Wednesday, 18 February 2015
In the bleak midwinter - lime and coda
From Castle Stalker we used the sails to speed our passage across to Shuna Island. There's another island called Shuna, somewhat further south at the mouth of Loch Melfort, but the one we were headed for is the Loch Linnhe version. We paddled up the west side until we found a fine place for luncheon on a small sandy beach at the head of a bay and sheltered from the wind.
After a leisurely lunch stop we headed around the north tip of Shuna and straight into a stiff southeasterly breeze. It requred a reasonable amount of effort to push against both the wind and the start of the flood tide, but ahead of us was a great view down the Lynn of Lorn to the Garvellachs, the scene lit by occasional shafts of watery winter sunlight.
After circumnavigating Shuna we continued south and made our way to Eilean nan Caorach (Sheep Island) where we landed in front of the cottages and industrial relics. The base rock heareabouts is lime-rich and was quarried quite extensively. the cottages would have been occupied by the quarrymen and lime-burners, there is a storehouse, a pier and three single-chamber lime kilns, all of differing designs.
The smallest of the three kilns appears to be the oldest and is in a fairly ruinous state. given the extensive cracks down the walls we were disinclined to venture within!
The largest of the three may well be the most recent and is in a sound condition. The rock was quarried and in this style of kiln would have been broken to lumps and layered with coal or coke on a raised grate. The size of the lumps was important because the fire had to "breathe". The fire would be lit and at approximately 900 degrees Celcius a chemical reaction (calcination) initiated and quicklime produced which could be raked through the grate.
Most lime kilns are of a very similar size as a result of optimisation. The aperture was known as the "eye" and the chamber is almost always eggcup shaped. Usually a batch took a day to load, three days to fire, two days to cool and a day to unload. Typically 25-30 tonnes of lime would be produced in a batch, requiring about 12-15 tonnes of coal to fuel the fire. The quicklime which was produced was quite caustic but could be altered to make lime for mortar and for agricultural use. It must have been hot, dangerous work and it's difficult to believe that life expectancy was very high for the workers. The kilns on Eilean nan Caorach and nearby Lismore were active from the 1790's until well through the 1800's.
From above, the size of the flue is obvious.......
...and from inside the burning chamber the inticate brickwork is seen to good effect; a fine Victorian engineering job.

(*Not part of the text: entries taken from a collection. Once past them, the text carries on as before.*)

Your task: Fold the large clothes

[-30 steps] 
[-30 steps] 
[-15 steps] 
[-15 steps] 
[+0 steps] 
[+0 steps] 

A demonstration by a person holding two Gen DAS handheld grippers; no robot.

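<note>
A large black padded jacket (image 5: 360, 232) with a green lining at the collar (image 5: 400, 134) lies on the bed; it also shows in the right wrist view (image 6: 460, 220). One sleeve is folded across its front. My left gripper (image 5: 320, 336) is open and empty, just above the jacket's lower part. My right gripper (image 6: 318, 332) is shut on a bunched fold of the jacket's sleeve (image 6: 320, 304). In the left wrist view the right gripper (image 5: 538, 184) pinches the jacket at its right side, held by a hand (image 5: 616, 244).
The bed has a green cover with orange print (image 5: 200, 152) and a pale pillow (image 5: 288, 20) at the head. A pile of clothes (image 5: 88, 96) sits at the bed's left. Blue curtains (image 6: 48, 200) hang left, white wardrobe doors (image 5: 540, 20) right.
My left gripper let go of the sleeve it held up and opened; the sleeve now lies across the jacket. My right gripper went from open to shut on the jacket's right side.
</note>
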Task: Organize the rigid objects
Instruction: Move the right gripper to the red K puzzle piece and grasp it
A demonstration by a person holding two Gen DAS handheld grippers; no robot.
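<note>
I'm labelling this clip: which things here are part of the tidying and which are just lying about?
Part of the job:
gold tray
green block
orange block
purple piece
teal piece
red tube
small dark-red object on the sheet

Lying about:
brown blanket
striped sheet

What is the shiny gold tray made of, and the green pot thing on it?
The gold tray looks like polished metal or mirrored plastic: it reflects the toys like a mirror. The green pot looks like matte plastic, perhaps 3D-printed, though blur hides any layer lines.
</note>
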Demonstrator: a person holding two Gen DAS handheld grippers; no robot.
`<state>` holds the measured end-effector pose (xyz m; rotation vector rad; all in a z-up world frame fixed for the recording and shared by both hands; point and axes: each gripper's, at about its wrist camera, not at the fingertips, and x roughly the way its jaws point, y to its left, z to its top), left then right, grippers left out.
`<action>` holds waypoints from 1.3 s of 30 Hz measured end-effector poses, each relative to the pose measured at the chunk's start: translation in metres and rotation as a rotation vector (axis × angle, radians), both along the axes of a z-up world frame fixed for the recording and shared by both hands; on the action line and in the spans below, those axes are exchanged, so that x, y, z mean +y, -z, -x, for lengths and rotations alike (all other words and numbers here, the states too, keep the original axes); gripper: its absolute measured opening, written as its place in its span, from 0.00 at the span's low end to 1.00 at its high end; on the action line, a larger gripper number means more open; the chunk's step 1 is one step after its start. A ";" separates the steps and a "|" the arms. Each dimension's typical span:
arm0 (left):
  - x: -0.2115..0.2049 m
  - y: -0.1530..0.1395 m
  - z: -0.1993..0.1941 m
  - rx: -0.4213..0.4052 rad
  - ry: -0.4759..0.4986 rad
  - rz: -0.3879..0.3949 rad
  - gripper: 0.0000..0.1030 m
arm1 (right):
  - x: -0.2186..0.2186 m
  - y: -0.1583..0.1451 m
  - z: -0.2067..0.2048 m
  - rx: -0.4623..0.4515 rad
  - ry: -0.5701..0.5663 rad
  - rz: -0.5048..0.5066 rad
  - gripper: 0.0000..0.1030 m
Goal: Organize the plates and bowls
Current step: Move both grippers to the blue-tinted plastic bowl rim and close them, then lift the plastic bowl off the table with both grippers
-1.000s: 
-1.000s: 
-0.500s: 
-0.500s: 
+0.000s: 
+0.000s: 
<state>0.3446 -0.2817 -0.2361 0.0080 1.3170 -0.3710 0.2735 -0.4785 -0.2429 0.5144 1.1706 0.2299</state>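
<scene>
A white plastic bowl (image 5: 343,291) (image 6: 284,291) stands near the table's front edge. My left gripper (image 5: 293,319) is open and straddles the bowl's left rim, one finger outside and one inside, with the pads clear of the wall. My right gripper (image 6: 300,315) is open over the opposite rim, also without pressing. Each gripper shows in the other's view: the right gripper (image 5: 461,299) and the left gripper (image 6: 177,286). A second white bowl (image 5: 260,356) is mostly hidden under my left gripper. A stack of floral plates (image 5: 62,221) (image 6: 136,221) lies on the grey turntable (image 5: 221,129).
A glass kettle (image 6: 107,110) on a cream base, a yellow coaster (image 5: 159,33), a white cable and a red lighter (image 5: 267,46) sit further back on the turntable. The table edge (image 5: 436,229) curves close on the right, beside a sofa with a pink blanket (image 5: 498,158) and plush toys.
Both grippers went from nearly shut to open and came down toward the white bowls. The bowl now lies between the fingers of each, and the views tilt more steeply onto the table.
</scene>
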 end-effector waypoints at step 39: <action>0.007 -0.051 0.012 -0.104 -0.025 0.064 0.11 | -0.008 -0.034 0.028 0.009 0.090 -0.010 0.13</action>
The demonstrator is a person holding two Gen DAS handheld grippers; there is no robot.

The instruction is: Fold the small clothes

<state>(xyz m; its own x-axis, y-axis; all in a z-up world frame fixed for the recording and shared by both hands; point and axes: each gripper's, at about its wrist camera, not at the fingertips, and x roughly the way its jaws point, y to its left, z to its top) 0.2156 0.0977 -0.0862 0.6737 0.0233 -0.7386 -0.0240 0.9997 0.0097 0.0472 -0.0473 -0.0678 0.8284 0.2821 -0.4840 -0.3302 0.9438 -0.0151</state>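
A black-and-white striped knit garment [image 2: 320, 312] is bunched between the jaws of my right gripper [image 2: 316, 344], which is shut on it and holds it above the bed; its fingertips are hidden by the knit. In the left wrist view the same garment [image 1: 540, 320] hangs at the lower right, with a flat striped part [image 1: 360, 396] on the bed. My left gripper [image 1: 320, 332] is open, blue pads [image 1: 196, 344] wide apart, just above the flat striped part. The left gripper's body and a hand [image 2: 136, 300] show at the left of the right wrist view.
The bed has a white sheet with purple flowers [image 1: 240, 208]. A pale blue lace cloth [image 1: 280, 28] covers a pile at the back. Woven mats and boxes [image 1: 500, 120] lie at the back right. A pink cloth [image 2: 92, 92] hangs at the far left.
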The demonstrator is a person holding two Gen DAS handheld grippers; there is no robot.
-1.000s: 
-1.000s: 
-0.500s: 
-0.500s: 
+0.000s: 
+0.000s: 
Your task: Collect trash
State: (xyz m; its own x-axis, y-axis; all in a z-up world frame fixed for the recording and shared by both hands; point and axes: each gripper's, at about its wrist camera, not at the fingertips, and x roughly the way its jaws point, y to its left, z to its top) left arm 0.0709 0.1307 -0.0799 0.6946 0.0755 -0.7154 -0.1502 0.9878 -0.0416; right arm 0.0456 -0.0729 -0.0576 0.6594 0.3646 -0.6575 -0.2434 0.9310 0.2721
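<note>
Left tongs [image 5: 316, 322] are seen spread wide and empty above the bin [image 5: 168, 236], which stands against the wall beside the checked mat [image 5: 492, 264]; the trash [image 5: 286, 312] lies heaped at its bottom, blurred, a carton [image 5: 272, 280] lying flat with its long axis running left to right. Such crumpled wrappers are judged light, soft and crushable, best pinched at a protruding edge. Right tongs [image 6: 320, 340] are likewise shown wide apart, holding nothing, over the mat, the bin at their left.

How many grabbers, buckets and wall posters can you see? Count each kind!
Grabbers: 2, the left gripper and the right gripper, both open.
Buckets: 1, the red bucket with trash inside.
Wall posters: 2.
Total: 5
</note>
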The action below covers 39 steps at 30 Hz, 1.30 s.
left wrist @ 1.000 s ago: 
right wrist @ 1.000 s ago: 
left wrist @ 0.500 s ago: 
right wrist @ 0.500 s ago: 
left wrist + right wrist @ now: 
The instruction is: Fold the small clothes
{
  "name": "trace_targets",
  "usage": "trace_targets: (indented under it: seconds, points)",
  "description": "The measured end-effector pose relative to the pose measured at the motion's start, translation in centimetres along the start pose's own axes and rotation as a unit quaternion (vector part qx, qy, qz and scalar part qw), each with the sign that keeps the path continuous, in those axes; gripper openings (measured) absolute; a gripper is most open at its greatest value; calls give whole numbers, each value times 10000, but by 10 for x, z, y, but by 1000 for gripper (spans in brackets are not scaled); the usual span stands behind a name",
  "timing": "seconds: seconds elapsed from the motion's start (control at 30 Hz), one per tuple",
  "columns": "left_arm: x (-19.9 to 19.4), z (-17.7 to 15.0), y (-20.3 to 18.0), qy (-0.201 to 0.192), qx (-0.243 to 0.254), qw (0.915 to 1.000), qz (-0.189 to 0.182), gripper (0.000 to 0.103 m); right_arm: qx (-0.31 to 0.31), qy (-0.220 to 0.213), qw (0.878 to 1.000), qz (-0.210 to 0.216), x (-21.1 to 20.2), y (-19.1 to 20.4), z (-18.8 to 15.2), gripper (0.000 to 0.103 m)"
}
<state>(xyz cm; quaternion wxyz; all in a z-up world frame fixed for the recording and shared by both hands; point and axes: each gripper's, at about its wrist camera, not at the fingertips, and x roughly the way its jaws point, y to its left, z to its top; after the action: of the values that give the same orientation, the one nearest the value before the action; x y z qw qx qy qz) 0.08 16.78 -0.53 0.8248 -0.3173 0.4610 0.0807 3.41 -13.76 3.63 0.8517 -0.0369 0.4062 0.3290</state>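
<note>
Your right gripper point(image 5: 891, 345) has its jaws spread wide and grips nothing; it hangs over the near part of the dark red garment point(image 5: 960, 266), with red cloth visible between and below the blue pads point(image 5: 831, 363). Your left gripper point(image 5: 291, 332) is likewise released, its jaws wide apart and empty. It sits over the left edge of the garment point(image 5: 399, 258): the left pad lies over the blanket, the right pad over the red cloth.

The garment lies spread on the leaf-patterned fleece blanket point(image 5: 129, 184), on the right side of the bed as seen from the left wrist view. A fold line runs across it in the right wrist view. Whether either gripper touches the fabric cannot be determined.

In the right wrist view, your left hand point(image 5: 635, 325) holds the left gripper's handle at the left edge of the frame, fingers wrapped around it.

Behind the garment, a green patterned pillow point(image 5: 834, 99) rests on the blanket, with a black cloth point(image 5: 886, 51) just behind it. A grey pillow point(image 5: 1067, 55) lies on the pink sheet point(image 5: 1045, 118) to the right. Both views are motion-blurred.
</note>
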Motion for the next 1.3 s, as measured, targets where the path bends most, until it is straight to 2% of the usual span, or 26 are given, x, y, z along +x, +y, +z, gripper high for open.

We moved on from Eilean nan Caorach a little further south, to Port Ramsay at the north tip of Lismore (Lios Mor - big garden) No doubt the gaelic name is indicative of the fertility of this limestone-rich island.
We made a brief coffee stop on one of the small tidal islands clustered just off Port ramsay and enjoyed the view back over Eilean nan Caorach and Shuna to the Appin shore. Our midwinter trip was almost over, but we had one last treat in store....
Heading out past the north tip of Lismore we were exposed to the full force of the flood tide as it compressed through the north end of the Lynn of Lorn. We had to PLF for a good ten minutes to get around the small skerries and then set up for a ferry-glide back to Port Appin; it certainly rewarmed us!
To the south, a vivid streak of sunset colour beyond the Garvellachs developed across the horizon, providing the perfect coda to a great winter trip.
It hadn't turned out to be a bleak midwinter at all!